PROBLEM TO WORK ON: Only the lines below starting at the one containing "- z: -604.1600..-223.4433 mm" and ending at the one containing "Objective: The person" belong in the answer, each copied exactly.

[Stored data entries]
%%

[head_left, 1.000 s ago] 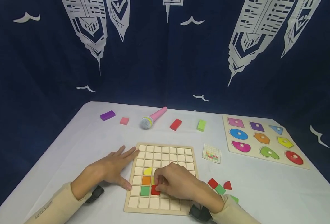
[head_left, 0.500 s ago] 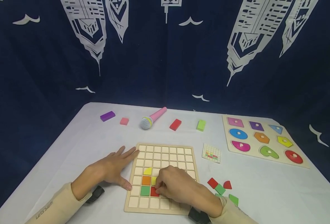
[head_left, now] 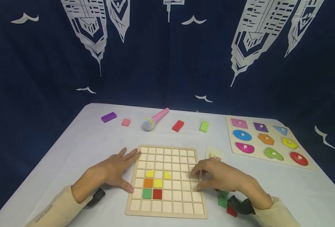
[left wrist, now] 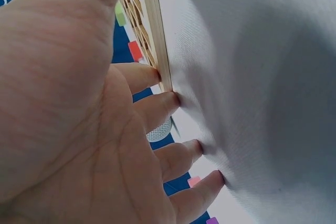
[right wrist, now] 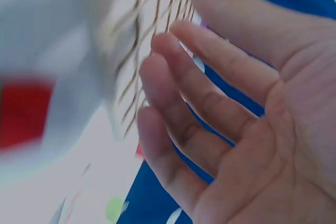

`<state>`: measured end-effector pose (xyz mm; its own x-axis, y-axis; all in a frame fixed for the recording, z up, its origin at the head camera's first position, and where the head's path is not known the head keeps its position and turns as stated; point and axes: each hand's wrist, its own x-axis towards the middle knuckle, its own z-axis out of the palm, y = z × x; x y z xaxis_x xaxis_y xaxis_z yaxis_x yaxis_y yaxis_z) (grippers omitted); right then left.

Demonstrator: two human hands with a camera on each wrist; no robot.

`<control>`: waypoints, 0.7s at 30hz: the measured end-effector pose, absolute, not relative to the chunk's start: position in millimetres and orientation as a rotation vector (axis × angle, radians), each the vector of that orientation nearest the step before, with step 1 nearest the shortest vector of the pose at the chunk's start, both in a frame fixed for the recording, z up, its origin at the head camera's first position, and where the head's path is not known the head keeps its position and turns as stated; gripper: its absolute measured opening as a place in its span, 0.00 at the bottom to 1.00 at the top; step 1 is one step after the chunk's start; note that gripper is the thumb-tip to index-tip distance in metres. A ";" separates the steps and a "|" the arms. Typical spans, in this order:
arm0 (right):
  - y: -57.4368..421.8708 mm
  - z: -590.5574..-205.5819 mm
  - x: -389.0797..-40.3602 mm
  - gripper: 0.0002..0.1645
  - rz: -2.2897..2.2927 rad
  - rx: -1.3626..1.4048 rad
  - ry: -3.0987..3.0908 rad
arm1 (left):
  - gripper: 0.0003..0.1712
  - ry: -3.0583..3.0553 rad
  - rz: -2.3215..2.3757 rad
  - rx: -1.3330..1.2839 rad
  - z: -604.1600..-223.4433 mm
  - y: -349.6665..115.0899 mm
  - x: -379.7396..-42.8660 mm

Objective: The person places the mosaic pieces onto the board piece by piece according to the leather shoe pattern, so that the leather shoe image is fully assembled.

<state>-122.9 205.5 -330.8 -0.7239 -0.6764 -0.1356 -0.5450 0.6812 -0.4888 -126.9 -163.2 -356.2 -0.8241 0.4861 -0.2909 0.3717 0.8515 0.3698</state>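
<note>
A wooden grid board (head_left: 186, 196) lies flat on the white table. In its cells sit two yellow quarter-round tiles (head_left: 167, 175), an orange tile (head_left: 148, 183), a yellow square tile (head_left: 157, 183), a green tile (head_left: 147, 193) and a red tile (head_left: 157, 194). My left hand (head_left: 112, 170) spreads at the board's left side, fingertips by its edge and on the cloth. Over the right edge hovers my right hand (head_left: 225, 176), fingers loosely bent with nothing between them in the right wrist view. Under its wrist, loose green tiles (head_left: 222, 201) and red tiles (head_left: 232, 210) are partly hidden.
A small pattern card (head_left: 213, 151) lies beyond my right hand, partly covered. Farther right is a shape puzzle board (head_left: 252, 148) with knobbed pieces. Along the back are a pink toy microphone (head_left: 155, 119) and purple (head_left: 108, 117), pink (head_left: 126, 122), red (head_left: 178, 126) and green (head_left: 204, 126) blocks.
My right hand has left the red tile in its cell and moved right to the board's edge, uncovering the second yellow quarter-round tile. My left hand stays in place.
</note>
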 end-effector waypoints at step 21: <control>251.4 -339.5 -129.1 0.17 -0.619 -0.558 2.557 | 0.74 2.645 0.451 0.658 -355.1 -164.0 -127.2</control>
<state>-129.1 251.4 -339.5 -0.8176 -0.4753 -0.3250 -0.2741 0.8176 -0.5063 -127.2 -164.0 -355.1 -0.8194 0.5006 -0.2793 0.3797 0.8390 0.3898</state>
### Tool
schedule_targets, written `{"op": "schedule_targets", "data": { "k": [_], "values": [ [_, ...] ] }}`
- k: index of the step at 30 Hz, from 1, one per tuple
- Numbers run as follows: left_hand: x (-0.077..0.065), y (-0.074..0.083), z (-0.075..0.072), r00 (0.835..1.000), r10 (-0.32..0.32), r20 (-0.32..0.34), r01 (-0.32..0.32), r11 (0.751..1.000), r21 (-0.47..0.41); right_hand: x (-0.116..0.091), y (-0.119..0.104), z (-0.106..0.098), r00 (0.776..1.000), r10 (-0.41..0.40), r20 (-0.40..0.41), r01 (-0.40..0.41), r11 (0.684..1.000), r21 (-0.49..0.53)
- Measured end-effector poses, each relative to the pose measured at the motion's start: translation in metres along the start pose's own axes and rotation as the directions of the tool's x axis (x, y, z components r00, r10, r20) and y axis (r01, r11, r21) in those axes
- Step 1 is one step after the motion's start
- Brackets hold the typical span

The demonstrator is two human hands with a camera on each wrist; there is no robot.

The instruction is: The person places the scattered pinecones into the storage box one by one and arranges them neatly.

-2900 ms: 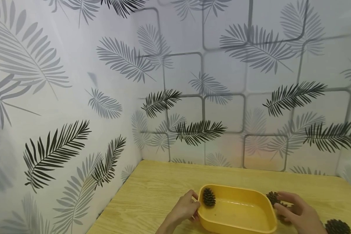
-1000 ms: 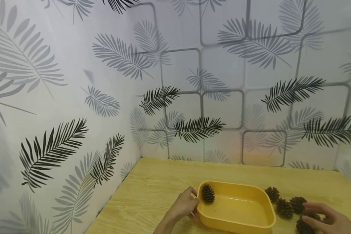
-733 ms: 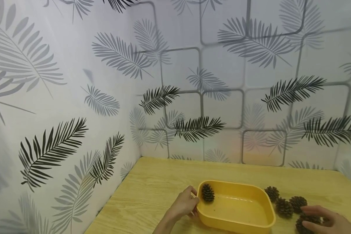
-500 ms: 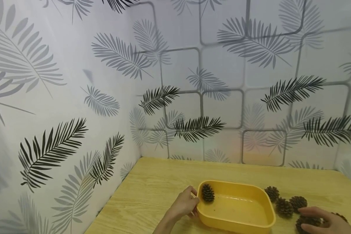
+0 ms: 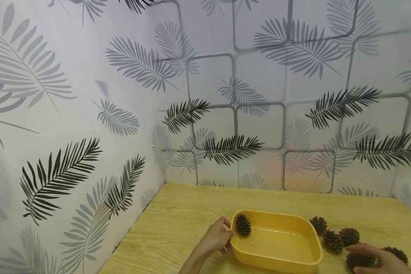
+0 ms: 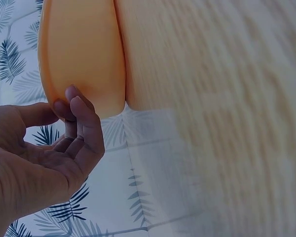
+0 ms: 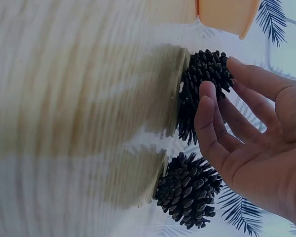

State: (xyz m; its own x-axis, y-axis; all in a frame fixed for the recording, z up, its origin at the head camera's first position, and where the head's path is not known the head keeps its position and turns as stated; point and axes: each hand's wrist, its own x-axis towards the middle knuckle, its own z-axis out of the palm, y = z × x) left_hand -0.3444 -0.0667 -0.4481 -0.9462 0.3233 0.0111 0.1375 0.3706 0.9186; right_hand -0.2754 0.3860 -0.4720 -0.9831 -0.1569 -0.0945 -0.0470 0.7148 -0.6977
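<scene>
My left hand [image 5: 215, 239] grips the left end of a yellow plastic tub [image 5: 277, 259], its thumb at the rim and fingers against the outer wall. Inside the tub, at the left end, sits a dark brown pine cone [image 5: 243, 225]. On the right, my right hand [image 5: 380, 260] has its thumb and fingers around another pine cone [image 5: 359, 262]. In the right wrist view the fingertips lie against the scales of this pine cone [image 7: 207, 74]. The left wrist view shows the left fingers [image 6: 89, 131] curled up to the tub's wall [image 6: 84, 54].
Between the tub and my right hand are three more pine cones, one near the back [image 5: 318, 225], one in front [image 5: 333, 242] and one to its right [image 5: 349, 236]. Another cone [image 5: 395, 254] lies beyond the right hand. Leaf-patterned walls rise behind the wooden table [image 5: 185, 213].
My right hand has moved right, from the cones beside the tub to one nearer the front. The cone behind that hand has come into view. My left hand stays on the tub.
</scene>
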Motion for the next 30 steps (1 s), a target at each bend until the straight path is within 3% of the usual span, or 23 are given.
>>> {"op": "schedule_targets", "data": {
  "k": [8, 15, 20, 26, 30],
  "values": [
    [0.001, -0.002, 0.001, 1.000, 0.002, -0.006, -0.001, 1.000, 0.018, 0.004, 0.007, -0.001, 0.998, -0.051, 0.044, 0.048, 0.997, 0.062],
    [0.000, -0.002, 0.002, 1.000, 0.006, -0.014, -0.006, 1.000, 0.002, 0.005, 0.001, 0.002, 0.998, 0.048, 0.035, -0.051, 0.996, 0.078],
    [0.001, -0.001, 0.003, 1.000, 0.007, -0.009, -0.007, 1.000, 0.002, 0.002, -0.003, 0.004, 0.998, 0.058, 0.028, -0.061, 0.992, 0.114],
    [0.003, -0.001, 0.003, 1.000, 0.016, -0.008, -0.016, 1.000, 0.008, 0.001, -0.005, 0.006, 0.996, 0.092, 0.012, -0.092, 0.994, 0.058],
    [0.002, 0.000, 0.004, 1.000, 0.007, -0.004, -0.007, 1.000, 0.011, 0.001, -0.001, 0.006, 0.997, 0.075, 0.029, -0.078, 0.991, 0.108]
  ]
}}
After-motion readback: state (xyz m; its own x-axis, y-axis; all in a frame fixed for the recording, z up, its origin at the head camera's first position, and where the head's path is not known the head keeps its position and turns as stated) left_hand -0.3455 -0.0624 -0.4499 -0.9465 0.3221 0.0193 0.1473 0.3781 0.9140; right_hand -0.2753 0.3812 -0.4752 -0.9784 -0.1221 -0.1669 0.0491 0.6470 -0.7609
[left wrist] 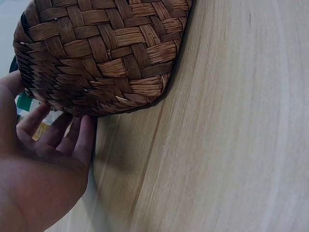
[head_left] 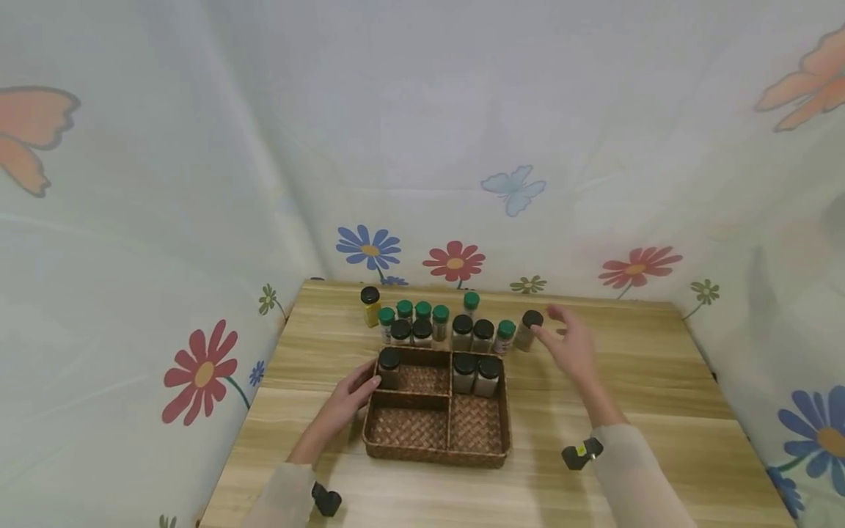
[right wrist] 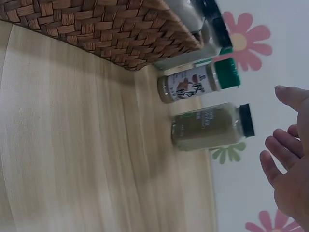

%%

THE COMPLETED TASK:
  - z: -604.1600..-223.4433 mm
  - y: -349.6665..115.0899 mm
  - x: -379.7396..-42.8660 mm

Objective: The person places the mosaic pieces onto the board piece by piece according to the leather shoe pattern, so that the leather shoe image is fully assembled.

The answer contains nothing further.